Settlement costs depend on the seriousness of the injuries that form the basis of the claim, the quality of evidence supporting the claims and other factors. To date, the Company has not been liable for any third party claims. The Company's total costs for the years 2006 and 2005 for settlement and defense of asbestos claims after insurance recoveries and net of tax benefits were approximately $5.7 million and $37.2 million, respectively. The Company's costs for settlement and defense of asbestos claims may vary year to year as insurance proceeds are not always recovered in the same period as the insured portion of the expenses.

Filings include claims for individuals suffering from mesothelioma, a rare cancer, the risk of which is allegedly increased primarily by exposure to asbestos; lung cancer, a cancer which may be caused by various factors, one of which is alleged to be asbestos exposure; other cancers, and conditions that are substantially less serious, including claims brought on behalf of individuals who are asymptomatic as to an allegedly asbestos-related disease.
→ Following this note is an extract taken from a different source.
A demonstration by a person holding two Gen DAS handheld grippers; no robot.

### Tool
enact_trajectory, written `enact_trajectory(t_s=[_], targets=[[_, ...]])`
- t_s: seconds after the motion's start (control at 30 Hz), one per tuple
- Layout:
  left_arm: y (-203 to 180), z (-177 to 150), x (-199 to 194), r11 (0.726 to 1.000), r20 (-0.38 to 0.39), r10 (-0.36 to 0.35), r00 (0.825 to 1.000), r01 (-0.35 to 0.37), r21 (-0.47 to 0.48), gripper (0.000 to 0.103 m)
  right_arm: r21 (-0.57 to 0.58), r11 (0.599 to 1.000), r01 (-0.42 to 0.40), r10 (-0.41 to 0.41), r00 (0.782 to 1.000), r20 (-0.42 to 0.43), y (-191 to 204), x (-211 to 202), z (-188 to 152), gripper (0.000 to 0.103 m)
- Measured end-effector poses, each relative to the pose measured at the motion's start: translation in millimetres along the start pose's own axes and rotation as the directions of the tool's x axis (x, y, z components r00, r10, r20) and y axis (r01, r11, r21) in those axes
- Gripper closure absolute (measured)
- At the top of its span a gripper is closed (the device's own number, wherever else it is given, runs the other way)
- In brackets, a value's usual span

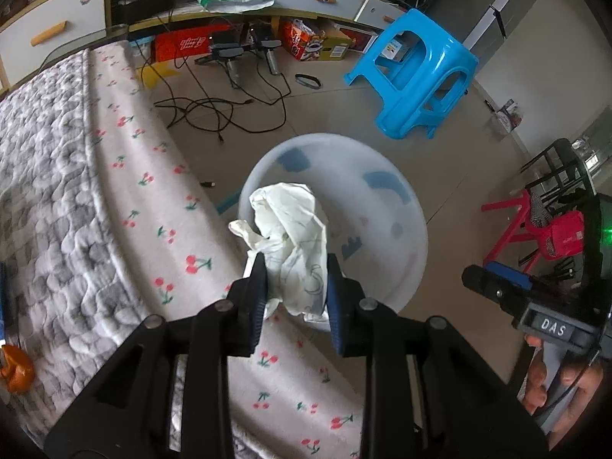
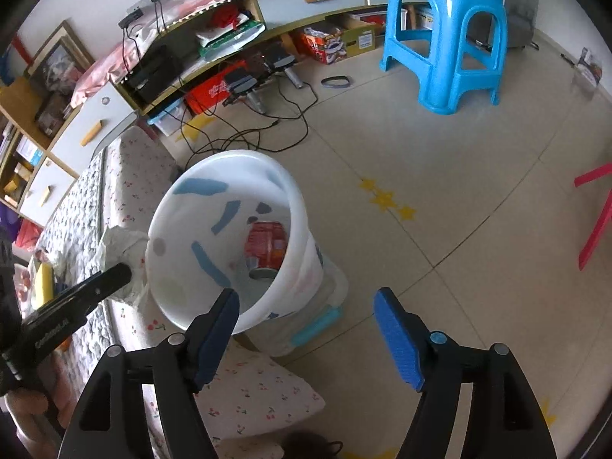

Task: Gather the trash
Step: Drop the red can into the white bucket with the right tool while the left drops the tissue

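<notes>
My left gripper (image 1: 294,287) is shut on a crumpled white paper (image 1: 290,229) and holds it over the near rim of a white plastic bin (image 1: 386,206) beside the bed. In the right wrist view the bin (image 2: 179,229) holds a crushed red can (image 2: 266,244), and the paper (image 2: 122,248) shows just left of the rim, gripped by the left gripper. My right gripper (image 2: 306,329) is open and empty, hovering above the bin's right side and the floor.
A bed with a cherry-print quilt (image 1: 145,199) runs along the left. A blue plastic stool (image 1: 417,72) stands on the tiled floor beyond the bin. Black cables (image 1: 214,111) and boxes lie by the shelf unit (image 1: 229,4). A red stool (image 1: 528,229) is at the right.
</notes>
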State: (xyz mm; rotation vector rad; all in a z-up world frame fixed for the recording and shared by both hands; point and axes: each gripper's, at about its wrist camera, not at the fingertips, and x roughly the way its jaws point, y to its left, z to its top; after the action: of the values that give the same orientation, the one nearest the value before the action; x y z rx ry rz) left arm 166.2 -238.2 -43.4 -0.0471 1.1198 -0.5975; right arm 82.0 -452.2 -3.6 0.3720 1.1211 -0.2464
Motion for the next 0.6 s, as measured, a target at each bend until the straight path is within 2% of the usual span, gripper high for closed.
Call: enact_trajectory(t_s=[0.03,0.1,0.17,0.37,0.6], targets=[[-2,1,1,1.000,-0.003,-0.010,1.000,0.010,0.007,0.066,0.001,1.000,0.000,0.000,1.000,0.002,0,0,0,0.028],[-2,2,1,1.000,-0.002,-0.009,1.000,0.009,0.017,0.037,0.003,1.000,0.001,-0.001,1.000,0.007,1,-1,0,0.028],[-4,1,-4,1.000,0.021,0.010,1.000,-0.011,0.029,0.021,0.003,1.000,0.002,-0.002,1.000,0.012,1,-2,0,0.028],[-2,-2,-14,0.997,0.018,0.034,0.999,-0.035,0.065,0.018,-0.011,1.000,0.004,-0.003,1.000,0.031,8,-6,0,0.027],[14,-8,-38,0.995,0.035,0.084,0.996,-0.086,0.052,0.011,-0.038,0.999,-0.003,0.004,0.999,0.041,25,-8,0,0.027]])
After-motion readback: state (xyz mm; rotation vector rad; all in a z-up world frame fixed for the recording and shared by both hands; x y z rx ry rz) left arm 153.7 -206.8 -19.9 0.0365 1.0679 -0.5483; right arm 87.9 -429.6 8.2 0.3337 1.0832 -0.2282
Claims identified as cancer remain a small percentage of asbestos claims pending at March 31, 2007. In a substantial number of the pending claims, the plaintiff has not yet identified the claimed injury. The Company believes that its reserves and insurance are adequate to cover its asbestos liabilities.

The Company from time to time receives claims from federal and state environmental regulatory agencies and other entities asserting that it is or may be liable for environmental cleanup costs and related damages principally relating to historical and predecessor operations of the Company. In addition, the Company from time to time receives personal injury claims including toxic tort and product liability claims (other than asbestos) arising from historical operations of the Company and its predecessors.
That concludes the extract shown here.